Work order: In the listing that follows, the range to quote begins at the line that has "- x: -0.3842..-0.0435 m" and ends after the line that has "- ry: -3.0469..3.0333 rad"; quote it verbatim and add nothing.

Given data:

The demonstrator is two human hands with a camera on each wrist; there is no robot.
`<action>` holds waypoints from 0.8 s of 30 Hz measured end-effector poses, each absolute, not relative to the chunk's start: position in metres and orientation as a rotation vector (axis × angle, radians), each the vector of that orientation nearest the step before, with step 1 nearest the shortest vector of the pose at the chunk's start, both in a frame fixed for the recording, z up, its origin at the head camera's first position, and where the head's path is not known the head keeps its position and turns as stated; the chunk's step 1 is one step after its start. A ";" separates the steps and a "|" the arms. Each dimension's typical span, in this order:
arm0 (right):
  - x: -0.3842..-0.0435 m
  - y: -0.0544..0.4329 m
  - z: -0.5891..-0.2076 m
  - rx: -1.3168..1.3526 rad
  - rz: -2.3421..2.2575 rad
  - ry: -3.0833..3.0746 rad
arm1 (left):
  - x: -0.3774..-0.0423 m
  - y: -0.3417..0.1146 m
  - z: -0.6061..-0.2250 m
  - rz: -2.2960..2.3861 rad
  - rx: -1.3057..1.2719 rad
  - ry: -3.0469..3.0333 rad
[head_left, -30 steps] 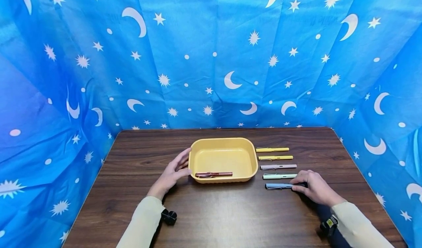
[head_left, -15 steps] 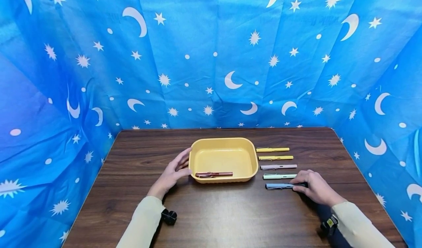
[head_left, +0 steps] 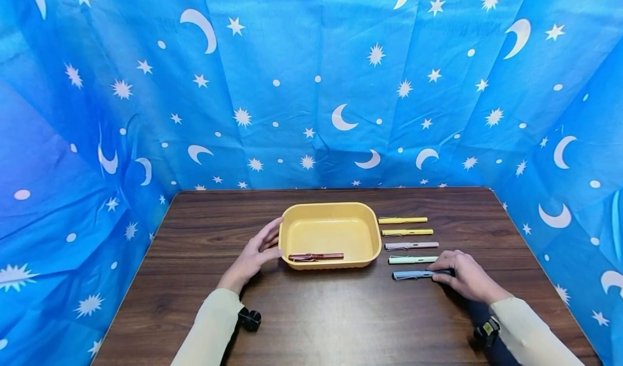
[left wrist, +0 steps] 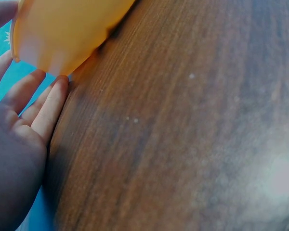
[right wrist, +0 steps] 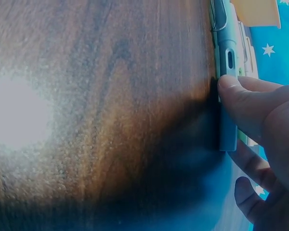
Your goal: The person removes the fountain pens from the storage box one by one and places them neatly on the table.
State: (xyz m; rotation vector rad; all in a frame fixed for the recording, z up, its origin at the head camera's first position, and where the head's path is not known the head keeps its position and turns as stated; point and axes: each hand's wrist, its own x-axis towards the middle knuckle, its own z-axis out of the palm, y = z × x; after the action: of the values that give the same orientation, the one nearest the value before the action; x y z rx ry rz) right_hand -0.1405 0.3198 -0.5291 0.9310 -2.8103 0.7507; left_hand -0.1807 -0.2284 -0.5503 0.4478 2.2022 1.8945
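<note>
My left hand (head_left: 250, 258) rests against the left side of a yellow rectangular tray (head_left: 330, 264), fingers fairly straight along its wall. In the left wrist view the fingertips (left wrist: 61, 81) meet the tray's wall (left wrist: 62, 33). A dark red pen (head_left: 316, 257) lies inside the tray along its near side. At the right, my right hand (head_left: 464, 277) pinches the barrel end of a blue-grey capped pen (head_left: 409, 274) between thumb and fingers. The right wrist view shows the thumb on that pen's barrel (right wrist: 228, 120), just below its small window.
Above the blue-grey pen lie a pale green pen (head_left: 411, 260), a pale pink pen (head_left: 413, 246) and two yellow pens, the nearer yellow pen (head_left: 409, 233) and the farther yellow pen (head_left: 404, 221). They form a column right of the tray on the wooden table (head_left: 340, 323).
</note>
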 end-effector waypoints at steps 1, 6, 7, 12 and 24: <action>-0.141 0.320 -0.529 0.929 0.751 -2.813 | -0.181 -0.228 -0.551 1.893 0.453 2.202; -0.140 0.320 -0.529 0.912 0.750 -2.841 | -0.181 -0.228 -0.551 1.889 0.466 2.202; -0.140 0.320 -0.529 0.907 0.746 -2.848 | -0.182 -0.228 -0.551 1.889 0.466 2.203; -0.140 0.320 -0.526 0.870 0.716 -2.896 | -0.183 -0.227 -0.549 1.892 0.454 2.200; -0.137 0.323 -0.516 0.801 0.791 -2.928 | -0.182 -0.228 -0.552 1.889 0.428 2.212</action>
State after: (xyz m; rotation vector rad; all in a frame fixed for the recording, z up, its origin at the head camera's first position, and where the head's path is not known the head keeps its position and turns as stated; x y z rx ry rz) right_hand -0.1372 0.3231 -0.5165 0.8013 -2.9284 0.7914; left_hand -0.1823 -0.2280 -0.5516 0.4278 2.2116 1.8886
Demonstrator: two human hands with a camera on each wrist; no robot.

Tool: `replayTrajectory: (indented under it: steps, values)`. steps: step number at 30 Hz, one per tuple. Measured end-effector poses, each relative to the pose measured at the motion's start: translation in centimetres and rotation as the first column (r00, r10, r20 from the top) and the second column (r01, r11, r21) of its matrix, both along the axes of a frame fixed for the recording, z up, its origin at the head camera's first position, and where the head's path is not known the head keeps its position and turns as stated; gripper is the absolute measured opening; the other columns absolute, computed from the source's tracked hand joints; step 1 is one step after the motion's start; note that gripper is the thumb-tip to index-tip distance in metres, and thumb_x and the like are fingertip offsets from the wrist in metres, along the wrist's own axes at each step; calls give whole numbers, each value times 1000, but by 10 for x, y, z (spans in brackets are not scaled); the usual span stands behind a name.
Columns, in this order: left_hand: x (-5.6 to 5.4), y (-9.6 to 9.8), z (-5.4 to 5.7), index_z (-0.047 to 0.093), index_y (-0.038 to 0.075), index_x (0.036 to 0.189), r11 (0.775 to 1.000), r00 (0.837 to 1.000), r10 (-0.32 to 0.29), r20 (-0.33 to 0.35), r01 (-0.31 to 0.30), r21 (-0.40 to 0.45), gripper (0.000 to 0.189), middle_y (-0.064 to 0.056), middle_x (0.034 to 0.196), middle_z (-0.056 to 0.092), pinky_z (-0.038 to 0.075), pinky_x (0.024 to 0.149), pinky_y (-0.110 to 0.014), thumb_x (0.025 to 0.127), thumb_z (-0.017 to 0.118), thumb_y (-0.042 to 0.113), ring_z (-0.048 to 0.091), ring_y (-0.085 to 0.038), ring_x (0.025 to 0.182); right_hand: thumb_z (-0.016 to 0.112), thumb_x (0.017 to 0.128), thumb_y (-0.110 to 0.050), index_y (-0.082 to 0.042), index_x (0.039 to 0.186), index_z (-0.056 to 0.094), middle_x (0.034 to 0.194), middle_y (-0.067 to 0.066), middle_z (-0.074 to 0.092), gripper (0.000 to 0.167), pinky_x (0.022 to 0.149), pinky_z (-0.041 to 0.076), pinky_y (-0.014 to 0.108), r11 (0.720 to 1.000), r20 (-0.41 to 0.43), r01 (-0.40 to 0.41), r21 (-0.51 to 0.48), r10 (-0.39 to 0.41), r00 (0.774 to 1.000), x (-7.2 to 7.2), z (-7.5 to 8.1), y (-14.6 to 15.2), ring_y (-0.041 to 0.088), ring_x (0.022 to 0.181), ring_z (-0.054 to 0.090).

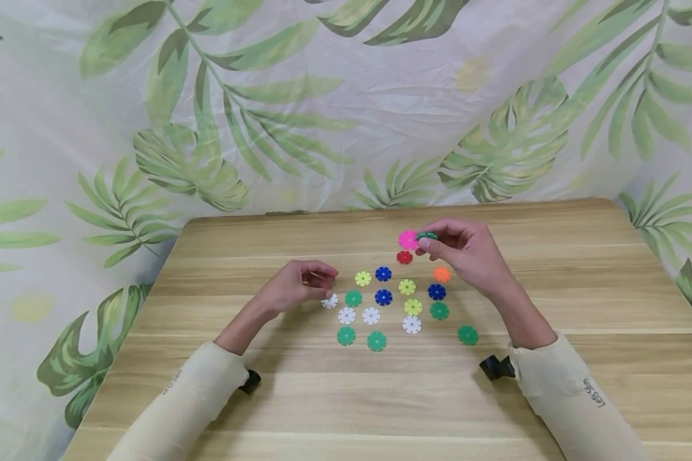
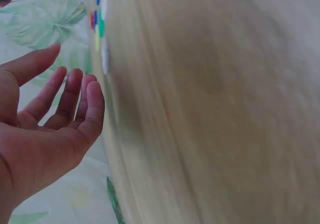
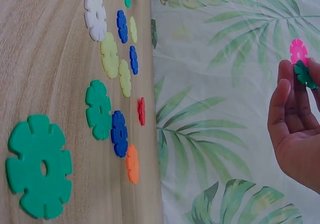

Answer for the task:
  - x: -0.3842..-0.0435 m
  - y: -0.0544..0.4329 m
  - z: -0.5891..-0.2076 m
  - rx: -1.3168..1.3526 rad
  - rz: -2.3421..2.2575 rad
  - ry: -3.0833..3.0746 rad
arm1 (left):
  - x: -0.3774..-0.0423 m
  - y: -0.3417..0.1146 m
  - z: -0.6061..-0.2250 m
  - rz: -2.2960..2.3861 rad
  - rx: -1.3057..1.2719 rad
  - ry: -3.0469..3.0333 rad

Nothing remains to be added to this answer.